ミス・ピーターソンはハバナへ向かう船の上でフェルナンデスという男と出会う。フェルナンデスはリケサスという島にホテルを構えているビジネスマンだ。彼はミス・ピーターソンに惚れて結婚を申し込むのだが、断られる。あきらめきれない彼は、彼女に自分のホテルでホステスの役を務めてくれないかと頼む。ミス・ピーターソンは給料もいいし、フェルナンデスが気に入らないこともないので、その申し出を受ける。

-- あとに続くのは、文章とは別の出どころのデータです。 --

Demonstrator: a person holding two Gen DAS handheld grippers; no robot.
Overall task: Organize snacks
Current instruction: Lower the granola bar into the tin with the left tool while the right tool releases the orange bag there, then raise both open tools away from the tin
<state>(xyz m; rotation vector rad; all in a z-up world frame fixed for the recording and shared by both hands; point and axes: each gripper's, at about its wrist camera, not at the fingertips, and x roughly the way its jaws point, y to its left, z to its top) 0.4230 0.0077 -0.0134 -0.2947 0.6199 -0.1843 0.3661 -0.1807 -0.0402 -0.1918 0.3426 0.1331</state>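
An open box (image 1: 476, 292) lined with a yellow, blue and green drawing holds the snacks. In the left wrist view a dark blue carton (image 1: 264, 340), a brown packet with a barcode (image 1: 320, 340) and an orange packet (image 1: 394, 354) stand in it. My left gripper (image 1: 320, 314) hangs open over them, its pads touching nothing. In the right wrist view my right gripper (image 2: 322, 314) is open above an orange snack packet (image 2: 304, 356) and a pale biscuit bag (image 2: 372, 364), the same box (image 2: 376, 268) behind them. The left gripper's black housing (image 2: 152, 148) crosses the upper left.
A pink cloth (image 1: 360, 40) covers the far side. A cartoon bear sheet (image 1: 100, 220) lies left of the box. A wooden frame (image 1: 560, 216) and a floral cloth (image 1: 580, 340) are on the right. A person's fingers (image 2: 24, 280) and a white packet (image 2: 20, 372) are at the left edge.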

ホテルのホステスというのは、客のお相手をし、裏方の仕事一般を監督するような役である。彼女は結構巧くこの仕事をこなしていくのだが、さっそくトラブルが発生した。シシリーという使用人の一人が、フェルナンデスの部屋で男を殺したと告白したのだ。しかしシシリーが本当に犯人なのか、疑問が生じた。なぜなら彼女が告白したその直後に、べつの二つの殺人が連続して起きたからである。
誰も彼もが正体を偽っていて、それが一つ一つ暴かれていく。いったい背後で何が起きているのだろうという興味が、最後まで読者を引っ張っていく。
本作はホールディングの作品としては珍しく異常な性格の持ち主が出てこない。強烈な異常性が磁場のように働いて、まわりの人々をまきこんでいくという恐怖、それがホールディングの特徴なのだが、この作品はちょっと毛色が違う。シシリーが多少、今の言葉で言う「メンヘラ」的なところを持っているが、彼女は端役にすぎない。本作はあくまでも「背後でいったい何が起きているのか」という謎を解き明かす物語であり、その過程でミス・ピーターソンが感じる不安や恐怖や疑心暗鬼を描いたものである。
同時にこの作品にはロマンチックな側面もある。物語の冒頭でミス・ピーターソンは、フェルナンデスの愛情表現の強引さに辟易し、かつまた彼の紳士的な抑制的態度に惹かれる。ホテルの経営者に対してアンビバレントな感情を抱くわけだ。この二重性が物語のなかでずっとつづく。事件が起きてからは彼が事件とどのように係わっているのか、つまり彼は悪者の側なのか、被害者の側なのかがわからず、ミス・ピーターソンは思い悩む。しかしこの複雑な事件がついに明らかになり、フェルナンデスの役割がはっきりとわかったとき、ミス・ピーターソンは彼を「立派な男だ」と認めることになる。この物語は強烈なサスペンスを放ちながらも、ロマンチック・ミステリとしての魅力も兼ね備えている。